I’VE been doing a lot of thinking lately.

Let’s be honest, we’ve all had plenty of time to do just that during the last 12 weeks or so. I got to thinking about football and what it means to me, how much of a role it plays in my life and how much it has given me over the years.

You’ve got those who think it’s just a game full of overpaid players – just 22 people chasing a ball round some grass – all the hits. And that’s fine, it’s their opinion, they’re absolutely welcome to it. It would be boring if everyone thought the same, after all.

But to those who get it, it’s not just that, it’s never been just that.

Football and everything that comes with it has been a part of all the best experiences in my life.
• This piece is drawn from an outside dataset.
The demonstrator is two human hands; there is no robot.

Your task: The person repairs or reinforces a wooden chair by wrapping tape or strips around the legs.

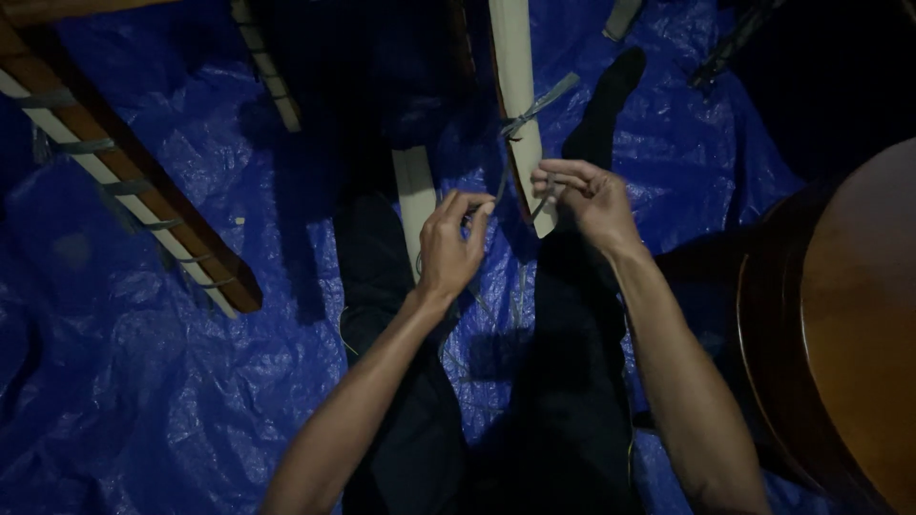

It’s played a part in all of my relationships with the closest and best friends I’ve got. It has taught me things you can never learn in a book. Anyone who knows me knows how much I love it, but I’m not quite sure that they know just how much it’s helped me in life.
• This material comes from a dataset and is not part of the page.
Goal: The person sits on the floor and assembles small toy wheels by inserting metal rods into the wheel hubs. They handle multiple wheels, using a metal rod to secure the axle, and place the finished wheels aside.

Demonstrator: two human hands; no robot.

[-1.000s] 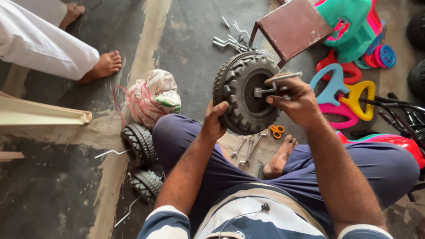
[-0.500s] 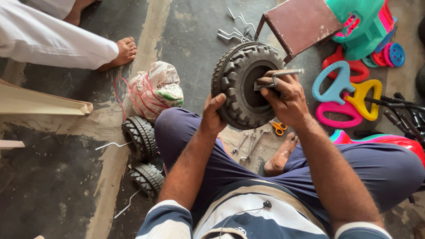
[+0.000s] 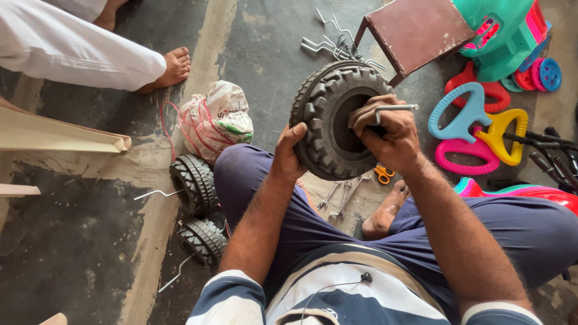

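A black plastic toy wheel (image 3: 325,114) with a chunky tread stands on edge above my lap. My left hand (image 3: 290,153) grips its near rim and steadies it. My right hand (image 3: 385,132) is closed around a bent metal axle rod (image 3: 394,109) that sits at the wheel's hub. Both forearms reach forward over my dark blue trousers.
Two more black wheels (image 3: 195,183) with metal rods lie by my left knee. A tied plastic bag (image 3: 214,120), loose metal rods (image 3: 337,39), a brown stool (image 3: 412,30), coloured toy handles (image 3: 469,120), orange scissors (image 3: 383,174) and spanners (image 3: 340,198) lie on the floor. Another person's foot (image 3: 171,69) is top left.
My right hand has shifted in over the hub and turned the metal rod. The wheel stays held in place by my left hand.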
To be completely honest, I don’t think I was until I properly thought about it.

If you’re not already aware, I am visually impaired. I have been since birth, although I was only diagnosed with retinitis pigmentosa when I was seven after lots of tests. It’s a degenerative disease and over the years it’s gotten worse.
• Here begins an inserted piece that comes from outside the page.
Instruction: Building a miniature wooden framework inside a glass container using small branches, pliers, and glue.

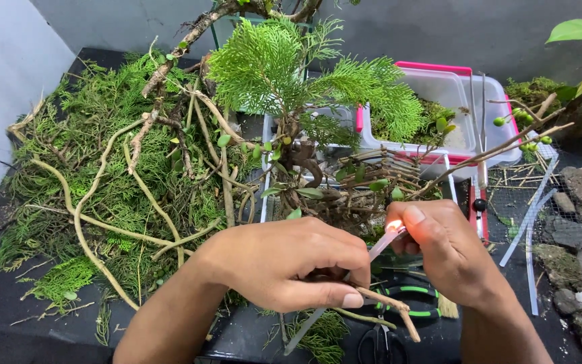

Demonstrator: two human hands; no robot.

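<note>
Your two hands are working below the one small conifer [291, 74]: left hand [284, 263] pinching one twig [385, 307], right hand [449, 253] gripping one lit lighter [391, 232].

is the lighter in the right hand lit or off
Lit. A small orange-white flame glows at the top of the right hand, right against the end of the thin clear strip that the left hand holds.

Both forearms come in from below and meet at the middle. The left hand [284, 266] is curled palm-down, thumb pressed along its lower edge. The right hand [446, 249], just beside it, pinches with thumb and forefinger.
</note>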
But when I was growing up it was never really a major concern to me. I was too busy living life and doing all the normal things kids do. I played footy with my cousins and my mates, played FIFA, and occasionally even Pro Evo. Sounds normal and it is on the face of it.

When I look back at it all now, though, I was making a bond that will never be broken, with the game and people around me, evidenced by the relationship I have with my cousin Ste. I know we are bonded by family, but all the years of growing up with him, being a similar age, playing football and having the same love for the game brought us closer.

That night we beat Napoli in the Champions League, putting us on the road to number six in Madrid, the clip of Ste explaining to me exactly how Mo Salah scored went mad. There were loads of comments on the video saying what a friendship, what a bond, and it’s true. But that all came from everything that went before.

Funnily enough, my sight getting worse when I was about 20 probably made the bond with my cousin even stronger. It’s something that we’ve never really spoken about. We never really needed to. Because the next time we went to a game together, once my sight had got worse, it all just came naturally.

What was eventually captured on the video was just normal to us.

The fact that it all led onto us going to Melwood meeting the players and the manager is still surreal to this day. But again, that all happens because of the bond we have. Without that bond there is no video to be captured. Without that bond we don’t get to experience something we never thought we would ever in our lives.

Them sort of things normally happen to other people, but this time it happened to us and we will never forget it. That’s why although to some it will never not be just be a gang of fellas chasing the ball around a pitch that we go and watch every week, to us it’s so much more.

The Reds are back on Sunday. I know it’s not going to be the same as before all this. I know this is going to be the new normal until it is possible for us to be back in the ground. I understand people’s opinions and feelings about it not feeling the same, I do.

Believe me, I’m going to miss not being at Anfield, doing our usual routines, standing in our spot. It’s going to be hard not being able to share the experience we usually do. To be completely honest, although I’m made up about it coming back, I’m a bit apprehensive about experiencing the new normal.

Or at least I was, until I thought about it.

It’s definitely not going to be the same, but it doesn’t mean it still can’t be good. I can still watch the game with our Ste. Whether that’s over Skype or FaceTime while we both watch it in our own houses, or if the weather allows it in the same garden together at a social distance.

I’m still sharing it with the person I always have done and we are still watching the same players for The Reds who gave us all this. We can even toast winning the league together.

That will look entirely different to how it would have been if this virus didn’t exist. For a kick off, we’d probably have stayed in the ground for ages after witnessing Henderson lift the trophy. I’d 100 per cent be hugging everyone in and around my vicinity. And, of course, there’s the night out that would have been.

I’m still looking forward to all that when the situation allows. But I’m also looking forward to it all in the now as well.

The escape we all miss is back, and all things considered, I’m ready.